“He doesn’t like anybody”: why Jamie Foxx thinks Spike Lee has “run his course”

Not everyone in the film industry will have a linear career full of masterpieces. For most directors and actors, they will make bad artistic choices, resulting in fluctuations in their success. Spike Lee, who garnered acclaim in the early years of his career, has had his fair share of cinematic flops – that’s just part and parcel of being a Hollywood director.

He began his career in the 1980s by making short films, which led him to release his debut feature, She’s Gotta Have It, in 1986. He found acclaim with the film, which was praised for its positive and complex depiction of an African-American woman’s exploration of sexuality. From there, Lee continued to make movies that earned high praise, most notably Do The Right Thing.

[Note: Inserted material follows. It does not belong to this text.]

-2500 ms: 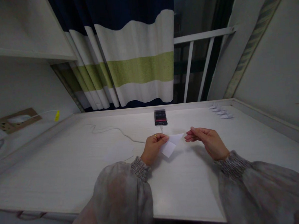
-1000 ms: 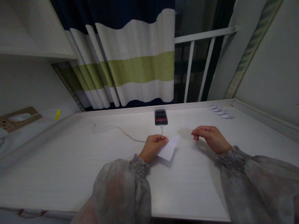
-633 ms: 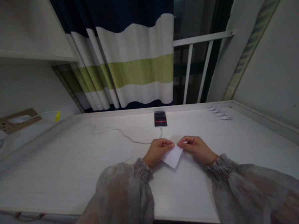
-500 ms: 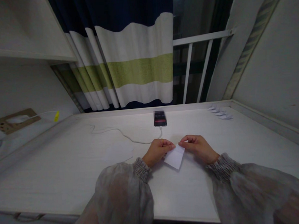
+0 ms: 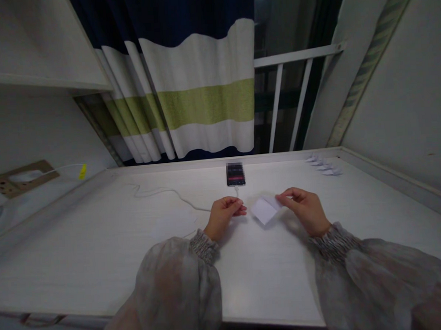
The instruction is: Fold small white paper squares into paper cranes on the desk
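Observation:
A small white folded paper is pinched by one corner between the thumb and fingers of my right hand. The paper is held just above the desk, with a fold line across its upper part. To its left, my left hand is apart from the paper, its fingers curled in against the thumb and nothing visible in them. Flat on the desk by my left forearm lie white paper sheets, faint against the surface.
A phone lies at the back of the white desk, its white cable running left. Several small folded paper pieces stand in a row at the back right. A socket strip is on the left wall; a curtain hangs behind.
My left hand has let go of the paper and drawn left. My right hand has carried the paper slightly up and right, turning it.

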Demonstrator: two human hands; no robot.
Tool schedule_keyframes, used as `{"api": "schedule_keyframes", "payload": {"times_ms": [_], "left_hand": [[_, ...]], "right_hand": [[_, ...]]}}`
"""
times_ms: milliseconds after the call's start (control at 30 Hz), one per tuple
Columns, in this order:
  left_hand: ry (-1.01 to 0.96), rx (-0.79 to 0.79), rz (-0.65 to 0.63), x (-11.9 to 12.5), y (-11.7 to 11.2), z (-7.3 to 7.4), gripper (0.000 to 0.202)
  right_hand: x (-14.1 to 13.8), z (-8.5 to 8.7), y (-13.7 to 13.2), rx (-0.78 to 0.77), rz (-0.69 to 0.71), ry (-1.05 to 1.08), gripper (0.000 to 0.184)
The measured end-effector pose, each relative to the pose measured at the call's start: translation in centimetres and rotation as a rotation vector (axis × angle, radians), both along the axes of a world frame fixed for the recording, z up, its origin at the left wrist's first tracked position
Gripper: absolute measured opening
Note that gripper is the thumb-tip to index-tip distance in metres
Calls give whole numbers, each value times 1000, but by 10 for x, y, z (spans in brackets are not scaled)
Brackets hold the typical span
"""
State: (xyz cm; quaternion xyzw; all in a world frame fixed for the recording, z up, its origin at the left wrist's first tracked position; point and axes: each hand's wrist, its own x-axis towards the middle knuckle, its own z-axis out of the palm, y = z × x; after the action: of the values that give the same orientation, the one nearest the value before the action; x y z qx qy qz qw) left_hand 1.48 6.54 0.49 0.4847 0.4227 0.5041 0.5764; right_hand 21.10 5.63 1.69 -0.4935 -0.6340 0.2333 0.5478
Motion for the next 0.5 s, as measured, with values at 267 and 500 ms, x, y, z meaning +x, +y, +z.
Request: {"api": "schedule_keyframes", "payload": {"times_ms": [267,500], "left_hand": [[-28,-22,-227,9,-10,3,32],[-167,-57,-234,13,-15,6,24]], "right_hand": [[-20,10,-29,920,174,-951,14],[-32,6,-33,964,230,-1141,19]]}}
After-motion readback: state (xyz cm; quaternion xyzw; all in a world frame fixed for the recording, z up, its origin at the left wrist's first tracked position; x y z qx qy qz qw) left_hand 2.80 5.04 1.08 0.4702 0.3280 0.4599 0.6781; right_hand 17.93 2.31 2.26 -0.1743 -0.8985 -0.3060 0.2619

The movie helped to cement Lee as an incredibly important voice in the industry, with the film – which takes place over the course of one hot day – perfectly dissecting issues of race, police brutality, and class. Do the Right Thing allowed Lee to go onto bigger projects, like Malcolm X, a biopic about the influential activist, played by Denzel Washington.

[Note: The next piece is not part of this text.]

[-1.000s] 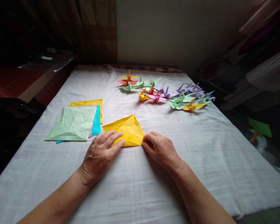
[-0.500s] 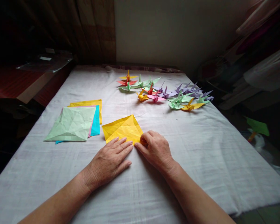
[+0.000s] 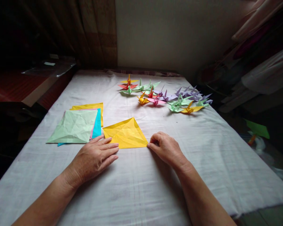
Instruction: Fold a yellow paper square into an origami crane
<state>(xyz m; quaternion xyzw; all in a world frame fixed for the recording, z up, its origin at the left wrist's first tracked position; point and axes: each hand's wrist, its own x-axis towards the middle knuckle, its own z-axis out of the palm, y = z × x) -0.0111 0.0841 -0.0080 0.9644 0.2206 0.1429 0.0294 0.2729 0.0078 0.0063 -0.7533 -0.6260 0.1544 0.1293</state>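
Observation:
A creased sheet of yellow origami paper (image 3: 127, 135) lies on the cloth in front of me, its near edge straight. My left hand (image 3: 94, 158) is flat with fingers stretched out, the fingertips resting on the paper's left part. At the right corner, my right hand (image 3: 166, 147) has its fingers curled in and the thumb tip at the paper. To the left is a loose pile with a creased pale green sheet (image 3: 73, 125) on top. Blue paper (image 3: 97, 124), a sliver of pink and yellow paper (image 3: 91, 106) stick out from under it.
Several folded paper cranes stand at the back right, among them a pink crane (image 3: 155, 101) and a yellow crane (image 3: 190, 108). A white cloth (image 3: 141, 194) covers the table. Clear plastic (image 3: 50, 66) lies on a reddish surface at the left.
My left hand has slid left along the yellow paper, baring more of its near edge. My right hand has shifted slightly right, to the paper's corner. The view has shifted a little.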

Yet, in 2013, Jamie Foxx criticised the legendary filmmaker and stated that “he’s sort of run his course.” The comment came after Lee panned Quentin Tarantino’s Django Unchained, which Foxx starred in as the titular character. On Twitter, the filmmaker wrote, “American Slavery Was Not A Sergio Leone Spaghetti Western. It Was A Holocaust. My Ancestors Are Slaves. Stolen From Africa. I Will Honor Them.”

Evidently, Lee was not a fan of Tarantino’s revisionist western, which many viewers criticised for the amount of racial slurs used by the white characters. Yet, Foxx couldn’t understand why Lee – who has spent most of his filmmaking career highlighting racial issues within his films – needed to be so critical. In an interview with The Guardian, Foxx wasn’t afraid to ask some confronting questions about Lee’s opinion on the film.

“The question for me is: where’s Spike Lee coming from?” He added, “He didn’t like Whoopi Goldberg, he doesn’t like Tyler Perry, he doesn’t like anybody, I think he’s sort of run his course. I mean, I respect Spike, he’s a fantastic director. But he gets a little shady when he’s taking shots at his colleagues without looking at the work. To me, that’s irresponsible.”

It seems as though Foxx was not impressed with the way Lee was so vocal about those he doesn’t like in Hollywood. Around the same time, Lee released several movies that completely missed the mark, too. In 2013, his remake of Park Chan-wook’s Oldboy was critically panned, and it is now widely regarded one of the worst remakes in Hollywood history. The following year, he made Da Sweet Blood of Jesus, a remake of Ganja & Hess, which was also negatively reviewed.

However, Lee proved himself with BlacKkKlansman in 2018, which picked up six Academy Award nominations and won one, ‘Best Adapted Screenplay’. Clearly, with the film, which focused on an undercover cop who joins the Klu Klux Klan to gain vital information, Lee asserted that he hadn’t, by any means, “run his course.”